Business

MSFT: Ctrl-Alt delete

When the CEO of a $284 billion company announces his retirement on the second-to-last Friday of the summer, it doesn’t take a rocket scientist to figure out this wasn’t a voluntary reboot.

When the stock of said company adds $20 billion in market value on the news, investors are obviously applauding a reboot in CEO suite.

Such was the case on Friday when Microsoft announced that its chief executive of the past 13 years, Steve Ballmer, would be stepping down.

The announcement touched off endless analysis of Ballmer’s mis-steps and missed opportunities — a lost decade-plus marked by failures in phones and search engines, and flawed releases of many of its Windows upgrades.
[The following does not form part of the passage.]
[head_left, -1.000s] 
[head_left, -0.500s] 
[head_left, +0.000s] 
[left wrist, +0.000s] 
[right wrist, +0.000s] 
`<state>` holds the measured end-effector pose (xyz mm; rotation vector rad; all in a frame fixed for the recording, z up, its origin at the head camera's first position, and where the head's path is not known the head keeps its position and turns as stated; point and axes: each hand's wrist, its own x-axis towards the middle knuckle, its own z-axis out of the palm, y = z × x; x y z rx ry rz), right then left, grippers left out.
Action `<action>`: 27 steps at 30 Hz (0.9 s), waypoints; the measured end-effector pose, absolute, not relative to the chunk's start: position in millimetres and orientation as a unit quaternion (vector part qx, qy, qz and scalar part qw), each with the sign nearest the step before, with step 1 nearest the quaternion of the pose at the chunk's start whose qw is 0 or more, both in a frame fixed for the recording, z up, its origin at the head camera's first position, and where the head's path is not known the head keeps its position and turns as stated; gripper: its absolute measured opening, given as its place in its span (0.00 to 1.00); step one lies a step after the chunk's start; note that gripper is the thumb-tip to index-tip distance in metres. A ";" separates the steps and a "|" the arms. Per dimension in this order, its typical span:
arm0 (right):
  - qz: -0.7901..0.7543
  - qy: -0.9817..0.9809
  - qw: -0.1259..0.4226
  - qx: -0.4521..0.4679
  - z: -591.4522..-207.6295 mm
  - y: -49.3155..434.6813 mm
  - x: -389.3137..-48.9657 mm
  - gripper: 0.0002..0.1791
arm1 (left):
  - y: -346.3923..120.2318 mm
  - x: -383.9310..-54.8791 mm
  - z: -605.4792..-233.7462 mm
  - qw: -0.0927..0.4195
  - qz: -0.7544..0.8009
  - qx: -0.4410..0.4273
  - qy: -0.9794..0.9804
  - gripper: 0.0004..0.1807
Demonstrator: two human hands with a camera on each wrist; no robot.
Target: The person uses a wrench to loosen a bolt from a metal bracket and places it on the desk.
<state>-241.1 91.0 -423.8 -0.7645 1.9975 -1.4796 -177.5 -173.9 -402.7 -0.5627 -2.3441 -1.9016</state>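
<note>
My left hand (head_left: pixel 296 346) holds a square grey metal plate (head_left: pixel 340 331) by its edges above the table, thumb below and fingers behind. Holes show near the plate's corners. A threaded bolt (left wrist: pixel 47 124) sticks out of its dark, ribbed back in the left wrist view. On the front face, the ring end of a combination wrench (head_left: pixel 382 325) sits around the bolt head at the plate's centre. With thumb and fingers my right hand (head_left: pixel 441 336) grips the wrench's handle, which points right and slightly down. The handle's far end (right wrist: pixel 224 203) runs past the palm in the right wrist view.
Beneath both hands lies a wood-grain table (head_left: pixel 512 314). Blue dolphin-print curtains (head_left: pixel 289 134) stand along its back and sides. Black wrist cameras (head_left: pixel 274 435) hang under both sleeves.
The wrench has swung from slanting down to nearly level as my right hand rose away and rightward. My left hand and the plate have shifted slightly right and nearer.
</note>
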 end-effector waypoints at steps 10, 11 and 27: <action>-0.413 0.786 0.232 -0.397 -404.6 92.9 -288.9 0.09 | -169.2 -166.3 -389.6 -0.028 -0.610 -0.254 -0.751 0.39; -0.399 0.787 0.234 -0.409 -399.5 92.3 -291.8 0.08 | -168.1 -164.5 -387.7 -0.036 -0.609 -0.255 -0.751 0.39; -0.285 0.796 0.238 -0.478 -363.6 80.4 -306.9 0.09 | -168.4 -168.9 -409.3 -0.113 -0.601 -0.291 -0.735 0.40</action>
Ballmer also failed to groom a successor and allowed the Microsoft workplace to become increasingly dysfunctional.

But Microsoft’s warts under the Ballmer regime have been apparent for years, with no signs of unrest in the boardroom.

The big news last week is that change-demanding investors on Wall Street have scored their first big fish.

“Ding-dong, he’s gone,” one hedge-fund manager with a big position in the software giant told me Friday.

And that’s very good news for investors. While the summer headlines have been focusing on publicity-hungry hedgies like Bill Ackman, scores of other investors have been quietly but forcefully agitating for change, with increasingly positive results, sans headlines.

The sudden decision by Ballmer to step down came as ValueAct, a hedge fund with a $2 billion investment in Microsoft shares, was moving to secure a seat on the board and threatening a proxy fight. Other institutional investors have contacted ValueAct to voice their support.

Ballmer’s sudden retirement may pay dividends for millions of investors if it pumps new blood into the executive suites of other slumbering giants.